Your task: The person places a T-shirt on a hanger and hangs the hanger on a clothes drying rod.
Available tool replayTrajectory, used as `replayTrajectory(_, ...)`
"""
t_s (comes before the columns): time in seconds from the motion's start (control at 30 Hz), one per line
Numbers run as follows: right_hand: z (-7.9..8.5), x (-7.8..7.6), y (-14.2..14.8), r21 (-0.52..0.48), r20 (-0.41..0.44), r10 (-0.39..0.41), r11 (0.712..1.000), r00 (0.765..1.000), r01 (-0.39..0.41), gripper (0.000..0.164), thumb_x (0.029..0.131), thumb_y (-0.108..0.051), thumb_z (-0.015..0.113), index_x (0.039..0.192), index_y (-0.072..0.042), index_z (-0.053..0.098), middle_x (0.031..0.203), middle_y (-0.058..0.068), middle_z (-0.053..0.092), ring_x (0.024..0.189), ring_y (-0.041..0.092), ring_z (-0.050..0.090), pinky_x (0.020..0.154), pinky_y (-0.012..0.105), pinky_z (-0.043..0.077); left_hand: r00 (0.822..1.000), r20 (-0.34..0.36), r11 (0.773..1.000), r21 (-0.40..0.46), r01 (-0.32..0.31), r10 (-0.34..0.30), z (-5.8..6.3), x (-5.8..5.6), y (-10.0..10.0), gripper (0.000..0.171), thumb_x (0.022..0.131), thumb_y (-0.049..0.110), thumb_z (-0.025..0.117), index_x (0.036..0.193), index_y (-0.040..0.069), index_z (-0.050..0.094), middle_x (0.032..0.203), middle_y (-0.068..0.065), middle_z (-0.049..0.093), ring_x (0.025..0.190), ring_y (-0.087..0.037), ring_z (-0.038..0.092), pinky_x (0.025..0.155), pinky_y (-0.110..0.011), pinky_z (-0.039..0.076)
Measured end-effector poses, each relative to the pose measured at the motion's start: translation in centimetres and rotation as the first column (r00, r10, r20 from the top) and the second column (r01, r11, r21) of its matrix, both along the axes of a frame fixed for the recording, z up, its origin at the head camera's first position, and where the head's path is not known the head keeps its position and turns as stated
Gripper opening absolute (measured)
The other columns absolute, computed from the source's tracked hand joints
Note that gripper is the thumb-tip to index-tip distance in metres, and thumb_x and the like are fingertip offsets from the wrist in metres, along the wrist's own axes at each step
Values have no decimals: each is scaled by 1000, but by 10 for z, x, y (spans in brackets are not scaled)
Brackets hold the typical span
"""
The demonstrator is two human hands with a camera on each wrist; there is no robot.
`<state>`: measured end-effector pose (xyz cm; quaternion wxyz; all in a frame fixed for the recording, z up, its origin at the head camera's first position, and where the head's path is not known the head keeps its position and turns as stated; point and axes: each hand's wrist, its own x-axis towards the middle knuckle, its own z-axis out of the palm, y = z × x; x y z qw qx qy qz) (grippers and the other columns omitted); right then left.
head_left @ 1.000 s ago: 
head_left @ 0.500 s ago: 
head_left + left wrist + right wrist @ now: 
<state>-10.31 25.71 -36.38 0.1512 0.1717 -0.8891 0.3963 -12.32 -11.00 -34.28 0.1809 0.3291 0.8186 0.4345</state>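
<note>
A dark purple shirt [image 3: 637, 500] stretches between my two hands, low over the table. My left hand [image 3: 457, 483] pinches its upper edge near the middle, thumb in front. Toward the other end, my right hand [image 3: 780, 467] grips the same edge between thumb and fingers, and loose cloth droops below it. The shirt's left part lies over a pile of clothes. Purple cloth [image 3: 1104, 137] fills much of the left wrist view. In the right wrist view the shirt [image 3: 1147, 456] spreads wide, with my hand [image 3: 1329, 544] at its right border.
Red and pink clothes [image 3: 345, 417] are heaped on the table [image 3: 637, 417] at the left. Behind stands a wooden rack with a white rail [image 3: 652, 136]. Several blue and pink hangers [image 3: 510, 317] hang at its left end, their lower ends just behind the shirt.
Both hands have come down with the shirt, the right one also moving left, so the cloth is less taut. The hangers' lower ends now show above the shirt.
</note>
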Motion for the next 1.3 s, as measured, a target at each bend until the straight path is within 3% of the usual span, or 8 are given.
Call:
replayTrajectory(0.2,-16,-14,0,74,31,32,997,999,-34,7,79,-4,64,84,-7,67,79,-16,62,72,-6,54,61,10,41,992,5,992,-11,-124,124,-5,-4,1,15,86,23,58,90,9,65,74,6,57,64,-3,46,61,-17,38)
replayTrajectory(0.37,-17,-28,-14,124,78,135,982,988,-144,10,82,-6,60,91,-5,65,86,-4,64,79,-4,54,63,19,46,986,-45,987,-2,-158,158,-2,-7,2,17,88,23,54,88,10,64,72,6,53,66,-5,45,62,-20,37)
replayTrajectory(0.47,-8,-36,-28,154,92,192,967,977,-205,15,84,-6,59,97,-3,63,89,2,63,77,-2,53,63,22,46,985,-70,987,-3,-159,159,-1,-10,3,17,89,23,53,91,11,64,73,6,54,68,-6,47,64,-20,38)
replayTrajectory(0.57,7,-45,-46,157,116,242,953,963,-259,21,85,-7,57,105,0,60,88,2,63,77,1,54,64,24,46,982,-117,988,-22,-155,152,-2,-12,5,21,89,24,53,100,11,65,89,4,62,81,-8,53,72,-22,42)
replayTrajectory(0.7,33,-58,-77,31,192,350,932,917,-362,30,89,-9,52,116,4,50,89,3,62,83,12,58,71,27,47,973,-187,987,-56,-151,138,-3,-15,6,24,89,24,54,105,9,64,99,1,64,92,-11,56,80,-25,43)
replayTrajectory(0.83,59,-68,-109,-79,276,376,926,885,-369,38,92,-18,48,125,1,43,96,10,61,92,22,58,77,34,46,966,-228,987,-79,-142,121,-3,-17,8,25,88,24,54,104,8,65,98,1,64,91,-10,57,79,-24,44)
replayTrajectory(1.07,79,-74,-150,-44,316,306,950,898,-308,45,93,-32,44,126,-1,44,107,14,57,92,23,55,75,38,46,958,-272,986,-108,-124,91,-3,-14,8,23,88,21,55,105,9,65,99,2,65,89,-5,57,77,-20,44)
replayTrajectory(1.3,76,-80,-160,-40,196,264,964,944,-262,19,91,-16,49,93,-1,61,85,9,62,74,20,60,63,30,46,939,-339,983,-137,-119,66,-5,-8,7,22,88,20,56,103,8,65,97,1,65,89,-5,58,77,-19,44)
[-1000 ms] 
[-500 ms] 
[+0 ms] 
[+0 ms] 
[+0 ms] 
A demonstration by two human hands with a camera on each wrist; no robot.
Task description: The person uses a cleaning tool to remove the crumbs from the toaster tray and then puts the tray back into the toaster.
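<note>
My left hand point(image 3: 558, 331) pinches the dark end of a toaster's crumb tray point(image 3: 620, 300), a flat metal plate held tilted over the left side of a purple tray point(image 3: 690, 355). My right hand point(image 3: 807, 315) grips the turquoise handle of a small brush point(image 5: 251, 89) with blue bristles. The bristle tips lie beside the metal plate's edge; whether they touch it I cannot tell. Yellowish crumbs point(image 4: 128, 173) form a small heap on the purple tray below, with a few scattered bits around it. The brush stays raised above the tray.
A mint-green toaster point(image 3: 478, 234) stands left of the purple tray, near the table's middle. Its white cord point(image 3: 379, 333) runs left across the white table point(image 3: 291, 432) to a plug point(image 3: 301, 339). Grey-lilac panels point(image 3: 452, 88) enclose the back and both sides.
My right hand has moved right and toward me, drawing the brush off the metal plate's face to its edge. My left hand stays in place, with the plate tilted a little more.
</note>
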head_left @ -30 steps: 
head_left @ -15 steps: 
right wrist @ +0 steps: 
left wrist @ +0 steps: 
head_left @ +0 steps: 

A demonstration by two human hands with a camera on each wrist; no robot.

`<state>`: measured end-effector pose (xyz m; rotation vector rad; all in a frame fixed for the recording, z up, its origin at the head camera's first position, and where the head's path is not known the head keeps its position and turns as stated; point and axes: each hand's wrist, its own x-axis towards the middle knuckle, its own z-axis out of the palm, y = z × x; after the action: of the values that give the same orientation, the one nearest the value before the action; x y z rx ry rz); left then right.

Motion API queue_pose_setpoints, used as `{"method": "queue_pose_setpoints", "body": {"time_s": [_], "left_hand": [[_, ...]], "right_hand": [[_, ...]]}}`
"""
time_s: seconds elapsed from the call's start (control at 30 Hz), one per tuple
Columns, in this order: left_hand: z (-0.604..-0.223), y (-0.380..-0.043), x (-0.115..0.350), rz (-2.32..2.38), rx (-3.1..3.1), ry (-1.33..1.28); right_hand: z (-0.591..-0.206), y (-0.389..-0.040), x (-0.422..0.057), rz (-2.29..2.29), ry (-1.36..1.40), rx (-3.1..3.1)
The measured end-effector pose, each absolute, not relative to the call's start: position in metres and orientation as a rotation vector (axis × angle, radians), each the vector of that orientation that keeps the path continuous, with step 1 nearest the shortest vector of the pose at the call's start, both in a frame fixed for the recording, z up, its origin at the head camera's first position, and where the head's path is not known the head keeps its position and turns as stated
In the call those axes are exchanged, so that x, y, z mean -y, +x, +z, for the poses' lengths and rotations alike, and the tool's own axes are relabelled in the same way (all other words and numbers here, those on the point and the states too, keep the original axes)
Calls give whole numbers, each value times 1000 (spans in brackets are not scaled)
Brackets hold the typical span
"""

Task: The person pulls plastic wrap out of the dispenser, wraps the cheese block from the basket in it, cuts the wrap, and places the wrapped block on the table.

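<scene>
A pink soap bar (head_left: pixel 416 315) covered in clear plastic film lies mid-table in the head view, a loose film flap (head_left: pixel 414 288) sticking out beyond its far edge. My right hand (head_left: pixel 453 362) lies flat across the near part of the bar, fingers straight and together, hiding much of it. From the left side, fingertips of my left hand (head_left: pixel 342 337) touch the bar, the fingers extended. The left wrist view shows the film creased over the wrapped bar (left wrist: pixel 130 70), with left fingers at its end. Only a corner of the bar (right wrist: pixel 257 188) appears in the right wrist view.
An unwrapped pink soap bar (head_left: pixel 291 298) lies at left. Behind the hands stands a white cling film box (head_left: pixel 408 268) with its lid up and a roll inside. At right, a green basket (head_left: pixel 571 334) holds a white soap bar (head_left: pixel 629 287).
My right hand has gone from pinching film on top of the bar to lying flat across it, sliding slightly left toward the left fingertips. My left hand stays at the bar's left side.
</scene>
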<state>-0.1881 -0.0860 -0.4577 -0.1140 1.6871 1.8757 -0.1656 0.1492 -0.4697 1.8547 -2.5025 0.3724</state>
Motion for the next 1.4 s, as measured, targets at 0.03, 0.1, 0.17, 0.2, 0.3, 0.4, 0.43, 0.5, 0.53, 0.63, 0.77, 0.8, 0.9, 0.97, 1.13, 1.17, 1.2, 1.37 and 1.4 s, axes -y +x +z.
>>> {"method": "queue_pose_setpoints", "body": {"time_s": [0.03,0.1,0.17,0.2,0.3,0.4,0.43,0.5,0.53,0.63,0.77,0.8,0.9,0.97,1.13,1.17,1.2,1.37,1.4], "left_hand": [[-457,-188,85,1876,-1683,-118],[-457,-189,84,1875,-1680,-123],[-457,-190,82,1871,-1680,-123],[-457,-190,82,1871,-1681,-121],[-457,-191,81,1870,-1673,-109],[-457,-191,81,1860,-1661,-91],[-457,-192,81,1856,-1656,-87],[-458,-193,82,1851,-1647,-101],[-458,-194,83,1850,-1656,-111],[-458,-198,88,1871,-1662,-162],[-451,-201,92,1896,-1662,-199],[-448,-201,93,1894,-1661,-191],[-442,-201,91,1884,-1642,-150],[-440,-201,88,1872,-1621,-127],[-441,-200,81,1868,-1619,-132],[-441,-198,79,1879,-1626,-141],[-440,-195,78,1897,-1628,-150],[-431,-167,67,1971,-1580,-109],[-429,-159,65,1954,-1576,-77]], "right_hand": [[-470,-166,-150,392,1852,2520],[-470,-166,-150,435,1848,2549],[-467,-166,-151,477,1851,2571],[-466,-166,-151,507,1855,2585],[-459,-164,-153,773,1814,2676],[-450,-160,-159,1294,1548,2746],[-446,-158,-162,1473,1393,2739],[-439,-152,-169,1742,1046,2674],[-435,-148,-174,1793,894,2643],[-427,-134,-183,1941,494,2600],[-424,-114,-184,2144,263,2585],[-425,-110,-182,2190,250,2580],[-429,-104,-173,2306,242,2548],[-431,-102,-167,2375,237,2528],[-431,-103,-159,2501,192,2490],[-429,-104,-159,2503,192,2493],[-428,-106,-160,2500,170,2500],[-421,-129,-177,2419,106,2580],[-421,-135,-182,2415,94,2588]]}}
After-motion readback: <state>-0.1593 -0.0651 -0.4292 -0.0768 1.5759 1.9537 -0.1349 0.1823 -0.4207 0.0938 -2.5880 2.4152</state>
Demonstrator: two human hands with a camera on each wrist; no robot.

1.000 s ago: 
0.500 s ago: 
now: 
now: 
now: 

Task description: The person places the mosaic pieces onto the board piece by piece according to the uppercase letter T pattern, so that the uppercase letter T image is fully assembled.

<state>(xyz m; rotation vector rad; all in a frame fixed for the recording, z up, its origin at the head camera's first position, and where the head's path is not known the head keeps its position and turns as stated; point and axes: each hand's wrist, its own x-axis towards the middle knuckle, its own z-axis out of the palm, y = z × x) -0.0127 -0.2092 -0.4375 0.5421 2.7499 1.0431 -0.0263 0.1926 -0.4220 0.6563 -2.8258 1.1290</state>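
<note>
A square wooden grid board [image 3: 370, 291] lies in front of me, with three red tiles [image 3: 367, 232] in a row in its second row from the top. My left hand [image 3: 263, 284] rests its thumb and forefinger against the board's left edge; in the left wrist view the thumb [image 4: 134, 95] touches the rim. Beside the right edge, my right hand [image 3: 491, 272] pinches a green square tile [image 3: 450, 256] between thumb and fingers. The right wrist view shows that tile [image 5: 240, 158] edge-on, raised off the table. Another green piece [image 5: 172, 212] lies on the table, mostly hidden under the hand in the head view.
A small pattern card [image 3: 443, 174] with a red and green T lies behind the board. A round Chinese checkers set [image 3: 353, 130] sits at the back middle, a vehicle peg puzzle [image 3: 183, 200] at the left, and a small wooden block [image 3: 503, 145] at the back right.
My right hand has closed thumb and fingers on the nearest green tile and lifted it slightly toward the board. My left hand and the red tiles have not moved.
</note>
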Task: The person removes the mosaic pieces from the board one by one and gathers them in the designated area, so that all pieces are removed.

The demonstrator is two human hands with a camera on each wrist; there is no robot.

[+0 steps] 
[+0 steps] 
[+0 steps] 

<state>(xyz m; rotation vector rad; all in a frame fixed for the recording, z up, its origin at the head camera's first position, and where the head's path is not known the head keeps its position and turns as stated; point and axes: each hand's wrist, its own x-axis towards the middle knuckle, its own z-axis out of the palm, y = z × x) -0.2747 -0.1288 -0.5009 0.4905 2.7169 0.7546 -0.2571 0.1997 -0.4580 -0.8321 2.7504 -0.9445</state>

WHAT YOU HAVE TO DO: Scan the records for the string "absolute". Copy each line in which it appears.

RESPONSE BOX:
Gripper opening absolute (measured)
The other columns absolute, computed from the source's tracked hand joints
The measured end-effector pose, each absolute, not relative to the call's start: position in metres and orientation as a rotation vector (axis × angle, radians), each the vector of that orientation that keeps the path continuous, with step 1 nearest the shortest vector of the pose at the call's start, both in a frame fixed for the recording, z up, its origin at the head camera's first position, and where the head's path is not known the head keeps its position and turns as stated

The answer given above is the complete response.